Sementara kaum pemihak batil memanfaatkan kelemahan seorang yang lemah (bodoh) dari kalian ketika ia melakukan perdebatan, dan kelemahan yang ada padanya menjadi hujjah (dalil) atas kebatilannya. Lalu orang-orang yang lemah dari kalian, hati mereka menjadi miris melihat kelemahan si pemihak kebenaran berada di tangan si pemihak kebatilan.
Adapun (yang dimaksud) jidal bil lati hiya ahsan (perdebatan dengan cara yang paling baik) ialah apa yang Allah perintahkan kepada Nabi-Nya, agar ia mendebat dengan cara itu orang yang mengingkari hal dibangkitkan setelah kematian dan hal Dia akan menghidupkan orang mati.
 
Sebuah Contoh Jidal bil Lati Hiya Ahsan
Dalam QS: Yasin 78-80 Allah swt berfirman kepada Rasulullah saw: “Dan dia membuat perumpamaan bagi Kami dan dia lupa kepada kejadiannya; ia berkata, “Siapakah yang dapat menghidupkan tulang belulang yang telah hancur luluh?” Katakanlah, “Tulang belulang itu akan dihidupkan oleh Tuhan yang menciptakannya kali yang pertama. Dan Dia Maha Mengetahui tentang segala makhluk, yaitu Tuhan yang menjadikan untukmu api dari kayu yang hijau, maka tiba-tiba kamu menyalakan (api) dari kayu itu.”
Allah menghendaki Nabi-Nya agar mendebat si pemihak batil yang mengatakan: “Mana bisa Dia membangkitkan tulang belulang ini yang sudah hancur lebur?” Maka, Allah swt berfirman, “Katakanlah (wahai Muhammad), “Tulang belulang itu akan dihidupkan oleh Tuhan yang menciptakannya kali yang pertama.”

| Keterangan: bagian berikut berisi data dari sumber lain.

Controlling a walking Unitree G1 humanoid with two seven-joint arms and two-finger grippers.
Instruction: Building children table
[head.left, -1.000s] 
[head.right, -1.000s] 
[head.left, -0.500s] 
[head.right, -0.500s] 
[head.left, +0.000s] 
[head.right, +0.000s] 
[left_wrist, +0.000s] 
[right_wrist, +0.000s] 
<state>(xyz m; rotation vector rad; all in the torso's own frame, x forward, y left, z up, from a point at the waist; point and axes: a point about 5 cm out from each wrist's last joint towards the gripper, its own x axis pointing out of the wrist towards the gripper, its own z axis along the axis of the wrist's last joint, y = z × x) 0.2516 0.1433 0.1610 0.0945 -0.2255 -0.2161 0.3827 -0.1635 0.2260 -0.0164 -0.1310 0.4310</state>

Jadi, lemahkah Dia yang memulai penciptaan tanpa dari sesuatupun, mengembalikannya setelah hancur? (Tidak!) Tetapi hal memulainya itu lebih sulit bagi kalian daripada mengembalikannya. Lalu Allah berfirman:
“Yaitu, Tuhan yang menjadikan untukmu api dari kayu yang hijau, maka tiba-tiba kamu menyalakan (api) dari kayu itu.” Yakni, bila Dia menyimpan api yang panas di dalam pohon hijau yang basah kemudian mengeluarkan api itu, Dia memberitahu kamu bahwa Dia sangat kuasa atas mengembalikan sesuatu yang telah hancur. Kemudian berfirman:
“Dan tidakkah Tuhan yang menciptakan langit dan bumi itu berkuasa menciptakan kembali (manusia yang telah hancur menjadi tanah itu) menjadi makhluk seperti mereka? Benar, Dia berkuasa. Dan Dia-lah Maha Pencipta lagi Maha Mengetahui.” (QS: Yasin 81)

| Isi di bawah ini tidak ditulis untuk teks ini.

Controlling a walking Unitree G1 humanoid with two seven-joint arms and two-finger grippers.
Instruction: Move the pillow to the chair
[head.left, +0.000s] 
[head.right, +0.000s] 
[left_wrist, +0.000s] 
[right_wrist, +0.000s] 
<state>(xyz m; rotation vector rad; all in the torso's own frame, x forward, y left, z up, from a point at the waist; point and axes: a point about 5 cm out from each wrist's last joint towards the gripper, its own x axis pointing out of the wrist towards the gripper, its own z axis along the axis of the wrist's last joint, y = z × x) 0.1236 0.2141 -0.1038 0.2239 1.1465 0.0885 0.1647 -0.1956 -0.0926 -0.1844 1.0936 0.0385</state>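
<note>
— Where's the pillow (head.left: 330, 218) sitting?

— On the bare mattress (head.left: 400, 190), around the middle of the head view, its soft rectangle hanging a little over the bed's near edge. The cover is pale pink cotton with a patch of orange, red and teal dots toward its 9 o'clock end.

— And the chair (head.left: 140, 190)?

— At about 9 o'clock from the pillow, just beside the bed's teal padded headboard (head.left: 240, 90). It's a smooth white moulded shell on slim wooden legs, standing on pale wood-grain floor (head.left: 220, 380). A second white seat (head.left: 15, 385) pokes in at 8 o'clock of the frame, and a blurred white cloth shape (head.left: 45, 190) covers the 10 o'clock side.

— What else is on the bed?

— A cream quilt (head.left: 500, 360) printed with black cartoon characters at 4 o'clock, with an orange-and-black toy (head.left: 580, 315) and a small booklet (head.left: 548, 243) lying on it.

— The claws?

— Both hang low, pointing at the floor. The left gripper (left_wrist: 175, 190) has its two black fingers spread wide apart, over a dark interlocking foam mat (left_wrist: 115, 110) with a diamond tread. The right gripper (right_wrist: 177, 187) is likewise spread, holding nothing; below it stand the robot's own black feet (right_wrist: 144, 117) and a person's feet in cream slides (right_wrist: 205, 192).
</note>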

Yakni, apabila menciptakan langit dan bumi sangatlah agung dan jauh di luar perkiraan dan kemampuan kalian menurut perkiraan kalian daripada mengembalikan sesuatu yang  hancur, maka bagaimana kalian bisa membenarkan penciptaan (ciptaan) yang sangat menakjubkan dan teramat sulit bagi kalian, tetapi kalian tidak membenarkan perkara yang lebih mudah bagi kalian berupa mengembalikan sesuatu yang hancur?”